Every line that contains the word "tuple" should be copied from the records below.

Stored items -
----

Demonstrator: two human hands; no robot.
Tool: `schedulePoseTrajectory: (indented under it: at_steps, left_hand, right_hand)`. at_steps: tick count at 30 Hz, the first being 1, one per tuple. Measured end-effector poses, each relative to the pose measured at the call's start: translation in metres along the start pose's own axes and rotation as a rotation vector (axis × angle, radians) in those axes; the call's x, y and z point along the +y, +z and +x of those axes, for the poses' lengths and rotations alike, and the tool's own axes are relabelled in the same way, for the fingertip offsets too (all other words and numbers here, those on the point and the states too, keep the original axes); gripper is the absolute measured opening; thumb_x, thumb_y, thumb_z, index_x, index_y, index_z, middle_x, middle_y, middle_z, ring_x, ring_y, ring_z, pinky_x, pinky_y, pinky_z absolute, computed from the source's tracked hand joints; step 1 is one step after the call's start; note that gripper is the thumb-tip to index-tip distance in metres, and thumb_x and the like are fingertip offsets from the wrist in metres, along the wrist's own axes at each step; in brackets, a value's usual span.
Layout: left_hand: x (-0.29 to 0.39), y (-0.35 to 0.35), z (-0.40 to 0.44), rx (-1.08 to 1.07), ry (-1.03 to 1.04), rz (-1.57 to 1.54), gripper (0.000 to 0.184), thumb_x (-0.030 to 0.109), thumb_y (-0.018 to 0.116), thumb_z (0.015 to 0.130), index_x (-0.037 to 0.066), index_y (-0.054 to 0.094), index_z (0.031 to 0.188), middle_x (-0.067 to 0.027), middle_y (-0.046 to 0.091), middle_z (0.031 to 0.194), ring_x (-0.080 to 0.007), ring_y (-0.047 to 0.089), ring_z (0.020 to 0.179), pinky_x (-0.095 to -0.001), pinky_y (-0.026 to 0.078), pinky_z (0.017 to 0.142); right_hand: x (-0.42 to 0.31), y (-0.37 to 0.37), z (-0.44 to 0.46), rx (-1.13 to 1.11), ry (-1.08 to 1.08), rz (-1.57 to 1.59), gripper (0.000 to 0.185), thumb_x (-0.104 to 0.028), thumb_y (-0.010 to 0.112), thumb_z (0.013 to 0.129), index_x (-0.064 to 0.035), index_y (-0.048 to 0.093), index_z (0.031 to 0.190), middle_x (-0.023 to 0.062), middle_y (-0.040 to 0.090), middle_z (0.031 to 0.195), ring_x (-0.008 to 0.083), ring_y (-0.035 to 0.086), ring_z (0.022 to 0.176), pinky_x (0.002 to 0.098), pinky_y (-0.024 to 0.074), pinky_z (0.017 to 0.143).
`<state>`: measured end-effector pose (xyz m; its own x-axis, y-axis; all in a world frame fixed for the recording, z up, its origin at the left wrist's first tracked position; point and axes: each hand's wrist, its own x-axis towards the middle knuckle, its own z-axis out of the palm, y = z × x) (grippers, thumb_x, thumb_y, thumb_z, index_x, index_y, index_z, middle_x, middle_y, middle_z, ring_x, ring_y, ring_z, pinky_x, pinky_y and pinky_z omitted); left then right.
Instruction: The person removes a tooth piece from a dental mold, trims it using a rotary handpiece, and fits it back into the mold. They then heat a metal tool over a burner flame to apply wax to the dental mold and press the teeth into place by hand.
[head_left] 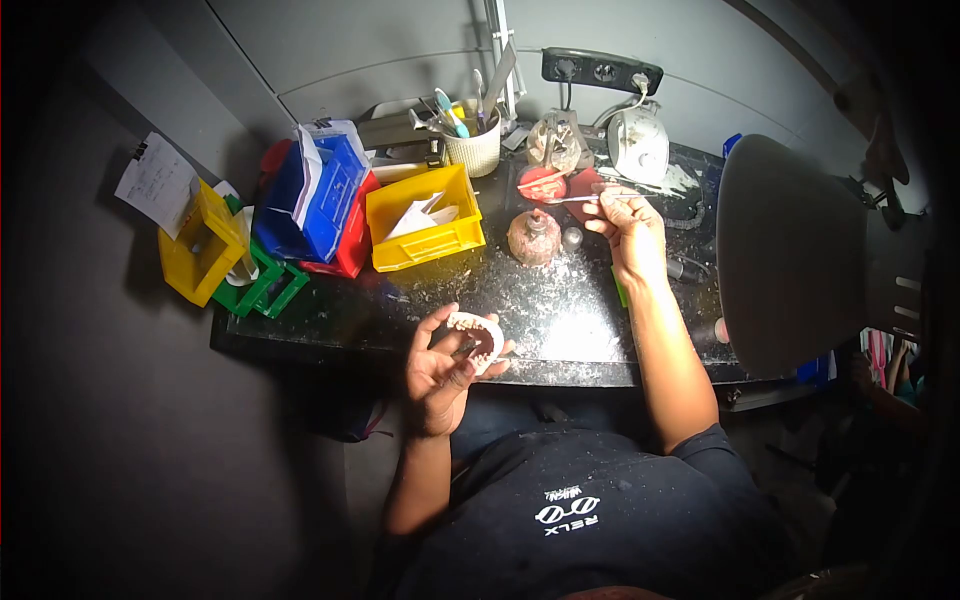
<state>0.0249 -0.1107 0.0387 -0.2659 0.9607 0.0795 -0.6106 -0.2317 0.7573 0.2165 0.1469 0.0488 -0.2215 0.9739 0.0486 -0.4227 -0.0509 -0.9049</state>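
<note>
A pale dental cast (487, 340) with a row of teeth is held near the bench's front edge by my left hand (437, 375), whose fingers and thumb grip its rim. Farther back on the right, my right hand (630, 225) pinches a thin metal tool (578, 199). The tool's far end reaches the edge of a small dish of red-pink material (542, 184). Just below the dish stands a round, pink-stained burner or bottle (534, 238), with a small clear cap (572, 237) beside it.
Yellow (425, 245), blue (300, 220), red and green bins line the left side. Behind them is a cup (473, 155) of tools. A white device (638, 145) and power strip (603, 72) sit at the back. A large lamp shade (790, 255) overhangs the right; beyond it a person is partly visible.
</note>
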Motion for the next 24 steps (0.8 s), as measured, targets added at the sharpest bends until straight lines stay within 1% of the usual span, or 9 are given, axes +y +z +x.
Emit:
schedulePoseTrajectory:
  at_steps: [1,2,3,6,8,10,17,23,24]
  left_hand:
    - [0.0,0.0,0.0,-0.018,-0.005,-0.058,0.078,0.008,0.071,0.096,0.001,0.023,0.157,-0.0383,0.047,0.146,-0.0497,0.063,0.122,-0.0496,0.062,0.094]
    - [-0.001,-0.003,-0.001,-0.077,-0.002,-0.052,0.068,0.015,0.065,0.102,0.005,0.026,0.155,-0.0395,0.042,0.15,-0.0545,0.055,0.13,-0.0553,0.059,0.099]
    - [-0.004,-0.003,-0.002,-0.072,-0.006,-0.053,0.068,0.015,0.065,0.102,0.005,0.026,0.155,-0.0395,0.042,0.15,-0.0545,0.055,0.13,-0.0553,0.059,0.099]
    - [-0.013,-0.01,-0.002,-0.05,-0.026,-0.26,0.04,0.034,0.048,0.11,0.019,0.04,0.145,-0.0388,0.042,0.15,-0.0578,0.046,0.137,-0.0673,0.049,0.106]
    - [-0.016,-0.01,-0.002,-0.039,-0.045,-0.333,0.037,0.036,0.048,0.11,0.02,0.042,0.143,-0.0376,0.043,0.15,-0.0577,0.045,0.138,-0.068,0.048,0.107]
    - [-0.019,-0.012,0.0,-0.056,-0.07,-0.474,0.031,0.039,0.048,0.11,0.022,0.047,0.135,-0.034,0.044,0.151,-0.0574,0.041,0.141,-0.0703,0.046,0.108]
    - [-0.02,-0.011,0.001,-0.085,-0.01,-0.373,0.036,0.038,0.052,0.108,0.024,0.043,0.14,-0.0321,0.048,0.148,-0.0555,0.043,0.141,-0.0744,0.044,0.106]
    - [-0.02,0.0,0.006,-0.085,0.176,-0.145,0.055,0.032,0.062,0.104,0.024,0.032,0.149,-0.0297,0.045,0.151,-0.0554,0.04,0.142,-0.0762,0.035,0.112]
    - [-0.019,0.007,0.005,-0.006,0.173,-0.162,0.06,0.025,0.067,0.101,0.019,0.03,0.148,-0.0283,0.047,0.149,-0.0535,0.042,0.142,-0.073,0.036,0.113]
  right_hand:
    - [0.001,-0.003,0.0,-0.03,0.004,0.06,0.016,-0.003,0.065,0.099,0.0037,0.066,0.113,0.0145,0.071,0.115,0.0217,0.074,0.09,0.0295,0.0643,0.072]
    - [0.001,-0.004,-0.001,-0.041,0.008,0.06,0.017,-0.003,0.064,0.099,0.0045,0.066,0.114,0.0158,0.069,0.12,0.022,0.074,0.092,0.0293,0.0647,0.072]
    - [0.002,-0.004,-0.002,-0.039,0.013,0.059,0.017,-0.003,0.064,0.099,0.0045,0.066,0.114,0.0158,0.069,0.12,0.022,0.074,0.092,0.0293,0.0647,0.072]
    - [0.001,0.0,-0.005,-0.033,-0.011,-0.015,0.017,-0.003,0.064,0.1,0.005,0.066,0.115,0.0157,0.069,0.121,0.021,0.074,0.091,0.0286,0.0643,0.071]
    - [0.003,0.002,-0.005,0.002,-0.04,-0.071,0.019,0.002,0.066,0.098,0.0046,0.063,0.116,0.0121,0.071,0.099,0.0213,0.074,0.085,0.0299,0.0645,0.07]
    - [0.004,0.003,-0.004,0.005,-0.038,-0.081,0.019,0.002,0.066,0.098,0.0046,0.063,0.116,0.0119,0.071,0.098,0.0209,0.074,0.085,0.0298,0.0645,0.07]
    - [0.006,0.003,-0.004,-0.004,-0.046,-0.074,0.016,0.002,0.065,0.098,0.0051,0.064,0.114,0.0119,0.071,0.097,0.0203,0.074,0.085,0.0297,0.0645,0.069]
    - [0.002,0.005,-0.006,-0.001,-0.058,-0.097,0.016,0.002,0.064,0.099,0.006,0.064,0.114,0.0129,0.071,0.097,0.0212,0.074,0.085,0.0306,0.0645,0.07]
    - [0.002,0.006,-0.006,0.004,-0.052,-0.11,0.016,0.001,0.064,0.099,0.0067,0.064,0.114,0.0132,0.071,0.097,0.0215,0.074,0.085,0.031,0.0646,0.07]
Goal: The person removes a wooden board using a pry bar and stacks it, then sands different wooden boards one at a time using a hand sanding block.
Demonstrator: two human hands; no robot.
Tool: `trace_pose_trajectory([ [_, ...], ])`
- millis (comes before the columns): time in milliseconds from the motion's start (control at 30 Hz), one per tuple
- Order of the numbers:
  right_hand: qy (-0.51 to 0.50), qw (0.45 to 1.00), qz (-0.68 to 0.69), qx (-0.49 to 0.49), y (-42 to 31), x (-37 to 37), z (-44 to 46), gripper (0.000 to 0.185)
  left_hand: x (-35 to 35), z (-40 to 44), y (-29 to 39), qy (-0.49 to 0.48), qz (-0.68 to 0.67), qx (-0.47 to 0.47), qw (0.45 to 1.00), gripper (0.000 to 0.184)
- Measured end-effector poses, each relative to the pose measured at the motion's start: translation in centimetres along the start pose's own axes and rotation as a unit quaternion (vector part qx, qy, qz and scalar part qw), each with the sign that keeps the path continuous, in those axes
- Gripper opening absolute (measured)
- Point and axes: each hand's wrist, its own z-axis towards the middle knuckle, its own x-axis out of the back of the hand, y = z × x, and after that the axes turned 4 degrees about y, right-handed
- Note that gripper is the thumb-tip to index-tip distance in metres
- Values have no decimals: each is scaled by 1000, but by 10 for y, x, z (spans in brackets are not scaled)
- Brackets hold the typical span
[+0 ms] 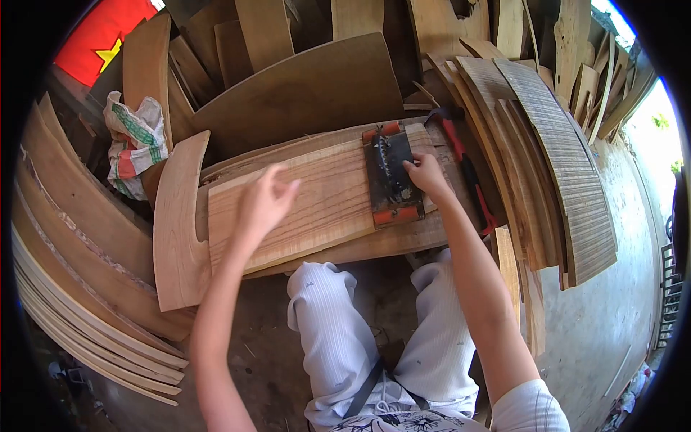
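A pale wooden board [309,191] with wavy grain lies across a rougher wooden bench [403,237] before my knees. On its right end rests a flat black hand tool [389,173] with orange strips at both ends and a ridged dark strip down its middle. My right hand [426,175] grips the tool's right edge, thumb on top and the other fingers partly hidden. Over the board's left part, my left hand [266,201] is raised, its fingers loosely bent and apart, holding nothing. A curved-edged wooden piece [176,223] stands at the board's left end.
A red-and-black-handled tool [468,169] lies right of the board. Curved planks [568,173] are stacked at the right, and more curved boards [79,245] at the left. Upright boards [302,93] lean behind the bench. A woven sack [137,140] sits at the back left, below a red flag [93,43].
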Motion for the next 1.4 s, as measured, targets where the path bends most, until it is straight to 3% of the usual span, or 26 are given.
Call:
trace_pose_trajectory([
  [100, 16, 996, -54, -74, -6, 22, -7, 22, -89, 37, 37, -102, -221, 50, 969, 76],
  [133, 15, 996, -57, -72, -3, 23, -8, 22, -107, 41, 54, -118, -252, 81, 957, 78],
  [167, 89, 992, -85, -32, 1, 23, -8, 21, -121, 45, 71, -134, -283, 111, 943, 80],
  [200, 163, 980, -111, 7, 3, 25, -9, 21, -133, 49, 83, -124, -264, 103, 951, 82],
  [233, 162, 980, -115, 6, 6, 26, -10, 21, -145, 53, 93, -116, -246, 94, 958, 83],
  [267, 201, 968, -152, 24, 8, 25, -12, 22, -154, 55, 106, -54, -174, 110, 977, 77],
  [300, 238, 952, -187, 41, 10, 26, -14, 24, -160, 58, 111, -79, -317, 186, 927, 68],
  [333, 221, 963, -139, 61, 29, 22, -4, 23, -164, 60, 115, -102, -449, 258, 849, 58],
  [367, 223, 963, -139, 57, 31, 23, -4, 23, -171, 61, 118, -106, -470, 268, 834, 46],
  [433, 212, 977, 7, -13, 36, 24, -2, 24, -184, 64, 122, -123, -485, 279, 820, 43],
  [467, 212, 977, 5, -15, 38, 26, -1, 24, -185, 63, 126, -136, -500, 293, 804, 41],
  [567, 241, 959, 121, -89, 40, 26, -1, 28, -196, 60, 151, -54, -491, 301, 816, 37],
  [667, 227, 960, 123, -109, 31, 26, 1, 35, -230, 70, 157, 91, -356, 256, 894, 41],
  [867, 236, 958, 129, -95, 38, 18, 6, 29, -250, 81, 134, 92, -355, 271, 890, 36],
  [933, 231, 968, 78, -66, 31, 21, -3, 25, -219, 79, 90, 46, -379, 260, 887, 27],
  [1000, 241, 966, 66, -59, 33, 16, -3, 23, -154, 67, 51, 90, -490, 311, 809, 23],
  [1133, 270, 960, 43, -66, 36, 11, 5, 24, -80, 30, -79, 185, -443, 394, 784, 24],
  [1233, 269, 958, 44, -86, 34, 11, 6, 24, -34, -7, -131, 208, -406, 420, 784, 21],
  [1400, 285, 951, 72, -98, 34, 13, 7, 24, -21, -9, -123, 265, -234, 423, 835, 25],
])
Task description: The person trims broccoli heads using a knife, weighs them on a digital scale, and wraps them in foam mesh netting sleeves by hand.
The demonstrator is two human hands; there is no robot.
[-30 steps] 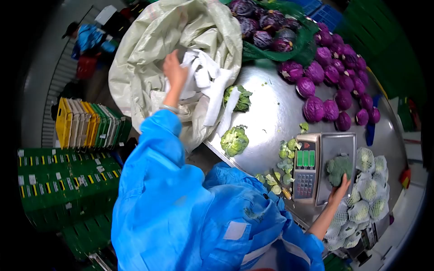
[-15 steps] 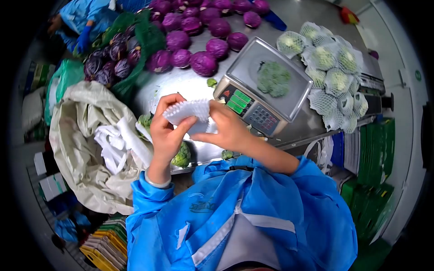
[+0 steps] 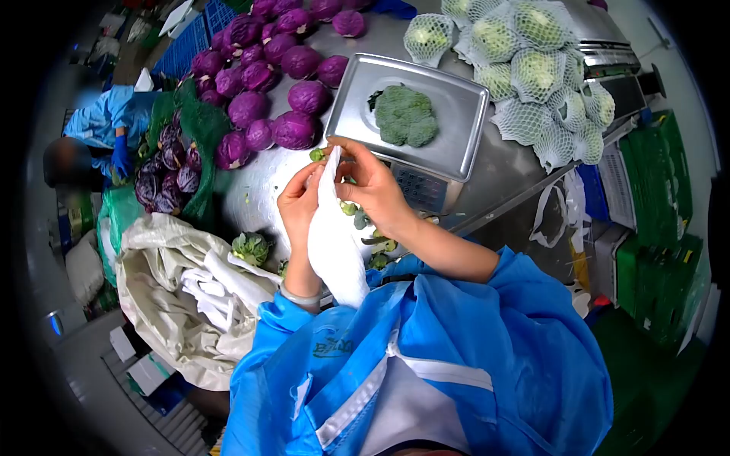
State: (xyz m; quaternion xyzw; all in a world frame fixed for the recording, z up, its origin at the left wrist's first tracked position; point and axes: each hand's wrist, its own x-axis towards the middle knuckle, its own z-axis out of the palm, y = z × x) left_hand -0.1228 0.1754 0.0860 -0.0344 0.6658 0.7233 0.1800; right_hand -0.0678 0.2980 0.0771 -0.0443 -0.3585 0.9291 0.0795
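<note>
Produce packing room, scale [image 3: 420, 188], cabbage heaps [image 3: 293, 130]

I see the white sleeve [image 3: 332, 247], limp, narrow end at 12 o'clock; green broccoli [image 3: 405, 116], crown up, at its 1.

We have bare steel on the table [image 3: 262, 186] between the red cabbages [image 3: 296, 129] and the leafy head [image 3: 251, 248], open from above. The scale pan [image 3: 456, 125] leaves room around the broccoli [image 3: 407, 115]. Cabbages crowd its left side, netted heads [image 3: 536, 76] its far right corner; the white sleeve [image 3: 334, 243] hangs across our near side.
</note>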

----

TASK OUTPUT -
Tool: `schedulePoseTrajectory: (indented under it: at_steps, left_hand, right_hand)`. at_steps: tick count at 30 Hz, the first being 1, one per tuple. Measured end-effector poses, each relative to the pose measured at the call's start: translation in metres along the start pose's own axes and rotation as a rotation vector (axis × angle, radians) in those axes; the call's x, y and z point along the +y, +z and +x of those axes, for the poses' lengths and rotations alike, and the tool's own axes are relabelled in the same way, for the fingertip offsets too (all other words and numbers here, those on the point and the states too, keep the original axes); gripper is the absolute measured opening; thumb_x, thumb_y, thumb_z, index_x, index_y, index_z, middle_x, middle_y, middle_z, ring_x, ring_y, ring_z, pinky_x, pinky_y, pinky_z absolute, computed from the source's tracked hand joints; step 1 is one step after the call's start; note that gripper is the thumb-tip to index-tip distance in metres, and thumb_x and the like are fingertip offsets from the wrist in metres, along the wrist's own axes at each step; in brackets, a value's usual span.
- millis (comes before the columns): time in milliseconds from the motion's start (control at 30 Hz), one per tuple

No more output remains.